Dünyadaki tüm ülkelerde refah seviyesi fark etmeksizin , çocuk işçilerin iş hayatında yer aldığı herkes tarafından bilinen üzücü bir gerçeklik haline gelmiştir. Sanayi Devrimi ile dünyanın küresel bir pazar haline gelmesiyle uluslararası şirketlerin fabrikalarında ve büyük tarım arazilerinde en ucuz iş gücü olarak çocuklar tercih edilmektedir. Özellikle Afrika ve Asya Kıtasında yer alan ülkelerde çocuk işçi sayısı azımsanamayacak kadar fazladır. ILO’nun 2012-2016 yıllarını kapsayan ‘’ çocuk işçiliğinin küresel tahminleri : sonuçlar ve eğilimler’’ raporu incelendiğinde ortaya çıkan sonuç en az 218 milyon çocuğun yani tüm dünyada ki çocukların %9,6‘sı çocuk işçi statüsüne aittir. Dünya çocuk nüfusunun % 4,6‘sı yani ortalama 75 milyon çocuk, istismara uğrayacağı veya güvenliğinin en az seviyede yer aldığı işlerde çalışmaya zorlanmaktadır. Afrika ,Asya ve Pasifik ülkelerinde çalıştırılan çocukların yaş ortalaması maalesef 5-11 yaş aralığında yer almaktadır. ILO’nun 182 numaralı “Çocuk Emeği’nin En Kötü Halleri” Sözleşmesi’nin 2.maddesinde yer aldığı şekliyle “on sekiz yaşın altında olan herkes çocuktur” 41, işçi kavramı ise “iş (hizmet) akdine (sözleşme) dayanarak herhangi bir işte ücret karşılığı çalışan kişi ” 42 şeklinde tanımlanmaktadır. Sokak çocuğu kavramı ise ilk defa 1851 yılında Henry Mayhew’in yazdığı ‘’Londra Yoksulu’’ eserinde yer almış genel anlamla kullanımı ise 1979 yılı Birleşmiş Milletler Çocuk yılından sonra başlamıştır. Devletler çocuk işçiliğin önüne geçilmesi için zaman zaman çeşitli kanunlar çıkartarak sosyal devlet ilkesinin gereklerini yerine getirmeyi amaçlamışlar fakat bu çaba genel-geçer bir yaklaşımla değerlendirilmiştir. Ülkemizde bunun en somut örneği 5 Haziran 1986 yılında kabul edilen ‘’ Çıraklık ve Meslek Eğitimi Kanun’ u ve daha sonra değiştirilen 29.06.2021 tarihli ‘’Mesleki Eğitim Kanun’u ‘’izlemiştir. Çocuk işçilerin zanaatkar olması hedeflenmiş ise de sosyal ihtiyaçları hiçbir zaman düşünülmemiştir.

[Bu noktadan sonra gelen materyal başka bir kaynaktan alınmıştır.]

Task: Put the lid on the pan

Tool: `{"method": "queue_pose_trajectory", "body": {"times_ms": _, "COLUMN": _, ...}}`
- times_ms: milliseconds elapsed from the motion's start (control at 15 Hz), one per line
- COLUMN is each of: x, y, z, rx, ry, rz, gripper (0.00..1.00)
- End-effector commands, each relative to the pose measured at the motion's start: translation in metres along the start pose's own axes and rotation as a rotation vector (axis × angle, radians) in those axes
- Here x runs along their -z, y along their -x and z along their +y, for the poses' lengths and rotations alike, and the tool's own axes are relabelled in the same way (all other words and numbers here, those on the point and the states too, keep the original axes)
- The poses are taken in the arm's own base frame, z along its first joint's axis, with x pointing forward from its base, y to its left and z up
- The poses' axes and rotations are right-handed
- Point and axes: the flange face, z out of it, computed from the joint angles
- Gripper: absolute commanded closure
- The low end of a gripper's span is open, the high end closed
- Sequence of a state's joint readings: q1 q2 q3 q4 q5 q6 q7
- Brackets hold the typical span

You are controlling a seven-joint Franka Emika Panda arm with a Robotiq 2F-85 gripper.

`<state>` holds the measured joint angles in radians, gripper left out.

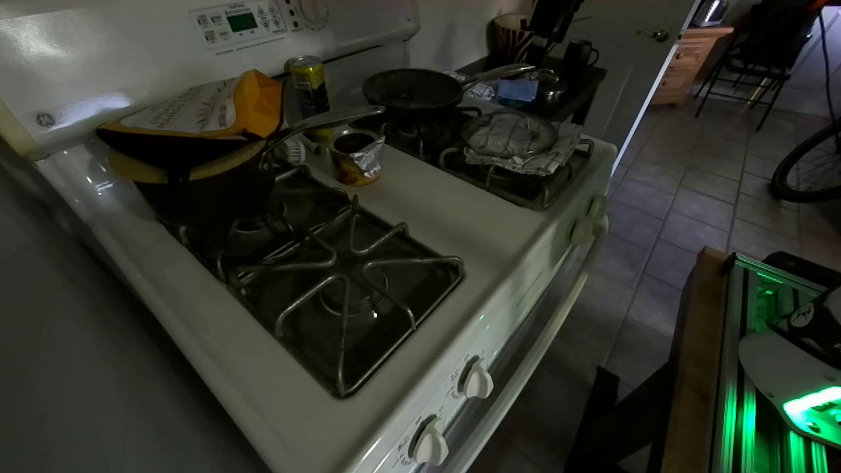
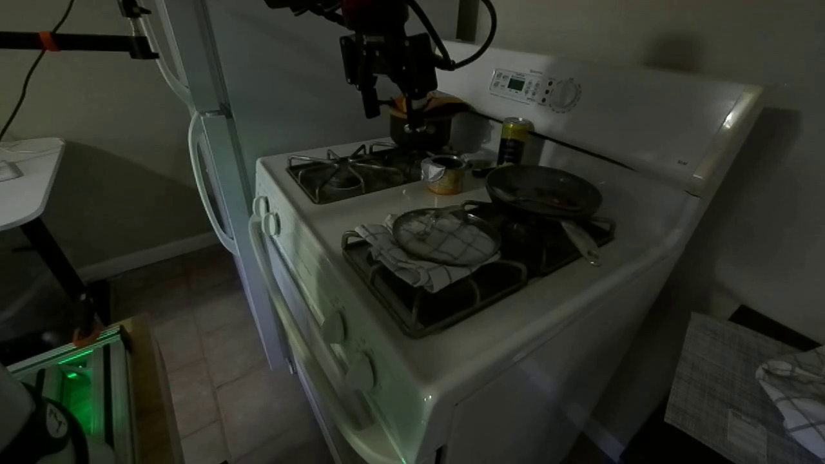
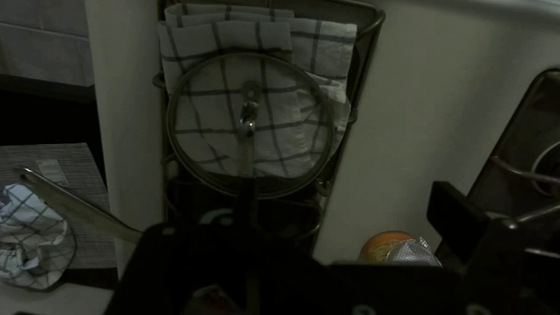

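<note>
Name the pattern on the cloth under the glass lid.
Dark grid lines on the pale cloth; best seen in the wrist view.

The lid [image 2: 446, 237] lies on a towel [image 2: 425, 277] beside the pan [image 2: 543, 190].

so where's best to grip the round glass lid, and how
Probably by the shiny metal handle at its centre, straight down from above. The round glass lid lies handle-up on a folded white checked towel; the narrow handle runs up and down the wrist view, so the open black gripper could close across it from left and right.
</note>
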<state>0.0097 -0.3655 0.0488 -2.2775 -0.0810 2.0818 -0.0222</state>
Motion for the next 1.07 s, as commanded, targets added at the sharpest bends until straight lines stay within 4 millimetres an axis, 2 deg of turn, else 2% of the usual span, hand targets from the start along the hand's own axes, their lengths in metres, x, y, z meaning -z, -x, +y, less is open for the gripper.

Çocuk işçiliği kavramının insanlık tarihiyle aynı anda başladığı tahmin edilmektedir. Sümerler’e ait bir yazıtta baba okulda haylazlık yapan oğluna şu sözleri söylemiştir; “....adam ol, sokaklarda dolaşma, bak, seni hayatımda hiçbir zaman tarlama kazmak için göndermedim.Senin gibiler çalışarak ailelerini geçindiriyor. Sana git, çalış, demedim.” Bu yazıtta Sümerler’de aile geçimi için çocuklara ihtiyaç olduğu kabul edilmektedir.
Sanayi devriminden sonra çıkartılan hukuki düzenlemelerden bazıları ; “Baca Temizleyicileri Kanunu” (“Chimney Sweepers Act”), “Çırakların Bedensel ve Tinsel Sağlıkları” (“Health and Morals of Apprentices Act”), “Reform Yasası”1832,“Fabrika Yasası” 1833 (“Factories Act”) “Fabrika ve Atölyeler” (“Factory and Workshop Act”) Yasası 1878, Cenevre Çocuk Hakları Bildirgesi, Birleşmiş Milletler Kölelik, Köle Ticareti, Köleliğe Benzer Uygulama ve Geleneklerin Ortadan Kaldırılmasına Dair Ek Sözleşme., Birleşmiş Milletler Çocuk Hakları Bildirgesi, Birleşmiş Milletler Kişisel ve Siyasal Haklar Uluslararası Sözleşmesi, Birleşmiş Milletler Çocuk Hakları Sözleşmesi vb.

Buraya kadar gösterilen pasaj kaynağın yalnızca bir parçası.